■ **TASK REQUIREMENTS**:
A single number is the answer here: how many lines below include "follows"?

Dataset entries:
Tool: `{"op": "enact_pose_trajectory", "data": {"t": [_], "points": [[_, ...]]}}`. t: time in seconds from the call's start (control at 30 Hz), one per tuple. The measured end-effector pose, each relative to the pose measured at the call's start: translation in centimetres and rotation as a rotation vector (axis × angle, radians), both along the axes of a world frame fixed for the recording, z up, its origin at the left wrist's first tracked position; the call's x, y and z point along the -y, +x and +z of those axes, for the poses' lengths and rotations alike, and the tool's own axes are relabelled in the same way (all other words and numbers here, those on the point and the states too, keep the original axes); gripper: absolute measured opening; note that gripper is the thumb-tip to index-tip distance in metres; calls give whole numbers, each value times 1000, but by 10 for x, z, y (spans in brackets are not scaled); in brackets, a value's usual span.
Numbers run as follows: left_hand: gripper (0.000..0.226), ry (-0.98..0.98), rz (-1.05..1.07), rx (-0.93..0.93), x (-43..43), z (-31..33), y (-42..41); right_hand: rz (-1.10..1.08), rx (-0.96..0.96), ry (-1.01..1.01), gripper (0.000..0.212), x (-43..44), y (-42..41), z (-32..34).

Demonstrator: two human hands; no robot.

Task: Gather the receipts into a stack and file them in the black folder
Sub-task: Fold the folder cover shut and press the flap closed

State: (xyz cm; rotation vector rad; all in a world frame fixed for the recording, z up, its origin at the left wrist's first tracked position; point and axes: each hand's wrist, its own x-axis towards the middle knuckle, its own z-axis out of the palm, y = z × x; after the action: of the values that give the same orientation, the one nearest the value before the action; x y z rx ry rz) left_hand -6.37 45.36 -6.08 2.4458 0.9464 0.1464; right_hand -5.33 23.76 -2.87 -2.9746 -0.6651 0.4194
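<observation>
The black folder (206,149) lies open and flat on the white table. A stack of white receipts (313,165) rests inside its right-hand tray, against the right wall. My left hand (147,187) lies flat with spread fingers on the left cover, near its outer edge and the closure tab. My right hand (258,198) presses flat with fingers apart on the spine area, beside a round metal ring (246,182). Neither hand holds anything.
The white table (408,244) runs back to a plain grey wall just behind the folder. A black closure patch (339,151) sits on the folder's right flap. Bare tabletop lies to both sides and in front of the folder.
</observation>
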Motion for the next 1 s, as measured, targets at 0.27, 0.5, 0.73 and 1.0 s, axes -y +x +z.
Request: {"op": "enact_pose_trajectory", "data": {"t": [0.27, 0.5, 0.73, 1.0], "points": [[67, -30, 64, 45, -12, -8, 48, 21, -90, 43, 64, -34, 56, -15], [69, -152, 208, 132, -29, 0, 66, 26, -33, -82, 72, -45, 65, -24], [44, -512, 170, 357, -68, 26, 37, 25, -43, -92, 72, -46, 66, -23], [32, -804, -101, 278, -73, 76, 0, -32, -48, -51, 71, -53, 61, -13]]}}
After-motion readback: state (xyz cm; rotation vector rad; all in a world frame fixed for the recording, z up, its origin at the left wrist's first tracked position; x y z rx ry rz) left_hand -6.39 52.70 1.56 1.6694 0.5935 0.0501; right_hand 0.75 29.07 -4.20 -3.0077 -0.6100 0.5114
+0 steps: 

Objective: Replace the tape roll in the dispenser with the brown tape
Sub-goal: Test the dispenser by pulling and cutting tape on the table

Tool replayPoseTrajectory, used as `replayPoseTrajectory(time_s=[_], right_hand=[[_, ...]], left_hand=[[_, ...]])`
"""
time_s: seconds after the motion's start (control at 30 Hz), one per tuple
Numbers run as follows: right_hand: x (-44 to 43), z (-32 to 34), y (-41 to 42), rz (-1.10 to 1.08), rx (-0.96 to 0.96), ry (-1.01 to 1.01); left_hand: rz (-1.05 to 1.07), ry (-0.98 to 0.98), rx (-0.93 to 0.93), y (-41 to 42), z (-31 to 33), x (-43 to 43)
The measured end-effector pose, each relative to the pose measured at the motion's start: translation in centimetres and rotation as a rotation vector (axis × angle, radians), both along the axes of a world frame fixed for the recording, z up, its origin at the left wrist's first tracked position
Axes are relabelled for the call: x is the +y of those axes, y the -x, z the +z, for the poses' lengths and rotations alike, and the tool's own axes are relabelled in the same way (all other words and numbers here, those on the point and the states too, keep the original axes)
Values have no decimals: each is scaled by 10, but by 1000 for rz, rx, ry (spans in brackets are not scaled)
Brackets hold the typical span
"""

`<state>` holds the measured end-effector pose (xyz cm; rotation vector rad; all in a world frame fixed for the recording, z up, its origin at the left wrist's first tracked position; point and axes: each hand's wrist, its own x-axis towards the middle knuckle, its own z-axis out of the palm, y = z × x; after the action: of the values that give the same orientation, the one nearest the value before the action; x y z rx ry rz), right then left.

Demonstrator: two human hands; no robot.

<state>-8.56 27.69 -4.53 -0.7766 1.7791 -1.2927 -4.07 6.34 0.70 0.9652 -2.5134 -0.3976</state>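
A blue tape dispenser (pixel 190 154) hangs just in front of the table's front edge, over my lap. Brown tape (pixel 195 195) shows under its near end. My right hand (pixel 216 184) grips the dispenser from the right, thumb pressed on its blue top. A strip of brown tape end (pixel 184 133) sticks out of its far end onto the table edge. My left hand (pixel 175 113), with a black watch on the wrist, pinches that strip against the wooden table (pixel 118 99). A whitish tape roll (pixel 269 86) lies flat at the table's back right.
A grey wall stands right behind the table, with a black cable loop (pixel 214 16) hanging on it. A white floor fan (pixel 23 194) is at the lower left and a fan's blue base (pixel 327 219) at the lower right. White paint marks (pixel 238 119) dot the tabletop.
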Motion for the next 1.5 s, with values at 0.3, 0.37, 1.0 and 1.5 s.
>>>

■ **TASK RESPONSE**:
2